Organizations allows you to share WAF custom rulesets and Zero Trust Gateway policies (DNS, Network, HTTP, Resolver) across accounts in your Organization. Shared policies are read-only in receiving accounts and automatically stay in sync when updated in the source account.
For detailed instructions, refer to Policy sharing.
You can view, filter, and download aggregate HTTP analytics across all accounts in your Organization:
- From the Organization overview, select Analytics & Logs.
- Use filters to narrow results by date range, account, domain, or other criteria.
- To export data, select Download.
The data includes traffic for proxied hostnames and may be based on a sample. This data does not reflect billable usage.
- Go to Organizations > Manage Organization.
- Next to Organization name, select Rename.
- Enter the new name.
- Select Rename.
- Go to Organizations > Manage Organization.

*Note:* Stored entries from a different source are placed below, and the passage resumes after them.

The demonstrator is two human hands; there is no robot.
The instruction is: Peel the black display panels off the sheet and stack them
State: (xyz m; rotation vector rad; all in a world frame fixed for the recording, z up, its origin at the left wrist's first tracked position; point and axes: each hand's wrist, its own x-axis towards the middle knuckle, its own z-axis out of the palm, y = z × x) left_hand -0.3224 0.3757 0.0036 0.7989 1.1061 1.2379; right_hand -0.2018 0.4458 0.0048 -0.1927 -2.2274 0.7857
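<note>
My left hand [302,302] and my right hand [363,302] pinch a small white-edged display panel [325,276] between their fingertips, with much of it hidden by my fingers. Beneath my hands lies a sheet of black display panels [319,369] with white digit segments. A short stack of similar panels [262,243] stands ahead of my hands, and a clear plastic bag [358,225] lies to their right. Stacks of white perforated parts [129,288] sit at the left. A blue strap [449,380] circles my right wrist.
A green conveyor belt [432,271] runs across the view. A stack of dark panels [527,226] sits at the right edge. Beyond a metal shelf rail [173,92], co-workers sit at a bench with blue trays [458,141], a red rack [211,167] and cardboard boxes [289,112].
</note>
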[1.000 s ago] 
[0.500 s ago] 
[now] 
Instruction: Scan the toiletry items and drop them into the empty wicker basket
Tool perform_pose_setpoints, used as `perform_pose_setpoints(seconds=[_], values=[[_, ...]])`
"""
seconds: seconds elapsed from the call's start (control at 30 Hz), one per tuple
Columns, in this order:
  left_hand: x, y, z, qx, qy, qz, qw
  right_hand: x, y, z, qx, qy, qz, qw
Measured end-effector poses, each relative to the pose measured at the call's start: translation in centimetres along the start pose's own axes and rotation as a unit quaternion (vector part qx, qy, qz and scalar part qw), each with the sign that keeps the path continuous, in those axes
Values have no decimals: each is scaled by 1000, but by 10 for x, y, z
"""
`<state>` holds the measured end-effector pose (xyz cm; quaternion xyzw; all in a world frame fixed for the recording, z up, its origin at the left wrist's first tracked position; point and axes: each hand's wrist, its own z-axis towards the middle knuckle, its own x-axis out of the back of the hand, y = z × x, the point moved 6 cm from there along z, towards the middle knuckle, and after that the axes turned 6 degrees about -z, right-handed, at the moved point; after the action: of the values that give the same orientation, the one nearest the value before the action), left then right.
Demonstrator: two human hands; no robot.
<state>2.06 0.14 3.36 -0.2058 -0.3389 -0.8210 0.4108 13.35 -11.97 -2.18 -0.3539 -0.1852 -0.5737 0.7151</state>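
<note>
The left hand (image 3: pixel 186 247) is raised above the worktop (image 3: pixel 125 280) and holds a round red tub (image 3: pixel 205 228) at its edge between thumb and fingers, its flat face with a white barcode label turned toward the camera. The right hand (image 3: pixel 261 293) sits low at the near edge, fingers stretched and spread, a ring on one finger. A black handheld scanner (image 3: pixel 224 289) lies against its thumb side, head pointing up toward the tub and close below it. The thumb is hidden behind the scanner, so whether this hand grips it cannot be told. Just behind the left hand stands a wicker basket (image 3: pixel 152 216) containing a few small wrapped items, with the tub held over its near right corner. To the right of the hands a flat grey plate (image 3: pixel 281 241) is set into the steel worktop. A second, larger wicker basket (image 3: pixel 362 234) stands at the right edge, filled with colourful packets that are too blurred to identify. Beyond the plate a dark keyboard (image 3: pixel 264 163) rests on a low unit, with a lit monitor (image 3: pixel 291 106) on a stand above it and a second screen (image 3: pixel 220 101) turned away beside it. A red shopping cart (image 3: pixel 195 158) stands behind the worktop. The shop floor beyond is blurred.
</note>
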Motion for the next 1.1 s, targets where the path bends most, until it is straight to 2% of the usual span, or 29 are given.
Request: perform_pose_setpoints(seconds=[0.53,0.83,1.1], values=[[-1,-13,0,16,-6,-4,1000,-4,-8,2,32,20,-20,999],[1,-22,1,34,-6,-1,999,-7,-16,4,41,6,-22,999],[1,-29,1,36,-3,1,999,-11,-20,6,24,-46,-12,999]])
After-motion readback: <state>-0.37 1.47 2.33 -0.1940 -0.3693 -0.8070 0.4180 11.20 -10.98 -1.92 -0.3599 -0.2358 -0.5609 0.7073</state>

- Next to Customer identification data, select Edit.
- Update the information.
- Select Save.
Organization audit logs capture user-initiated actions performed by Organization Super Administrators through Organization-level APIs and the dashboard. These logs are separate from account-level audit logs — actions performed within a specific account continue to appear in that account's audit logs.
To view Organization audit logs in the dashboard:
- Go to Organizations > Manage Organization.
- Select Audit Logs.
You can also retrieve Organization audit logs via the API:
GET https://api.cloudflare.com/client/v4/organizations/{organization_id}/logs/auditIf you are viewing account-level audit logs and the account belongs to an Organization where you are an Organization Super Administrator, you can select View Organization Audit Logs to go to the parent Organization's audit logs.
For more details on audit log structure, filtering, and retention, refer to Audit Logs — Organization Activity Logs.
You can manage Organizations programmatically using the Cloudflare Organizations API. The API supports creating, updating, deleting Organizations, managing members, and assigning accounts.
You can manage Organizations using the Cloudflare Terraform provider ↗.
Enterprise Organizations cannot self-serve create new accounts. To add a new account, contact Cloudflare Support to create it, then assign it to your Organization.
Enterprise Organizations use a flat structure. You cannot create sub-organizations or nested containers. Use tags to organize accounts by business unit, region, or environment.
Accounts cannot be moved between Enterprise Organizations.
If you encounter errors during setup, refer to Troubleshooting.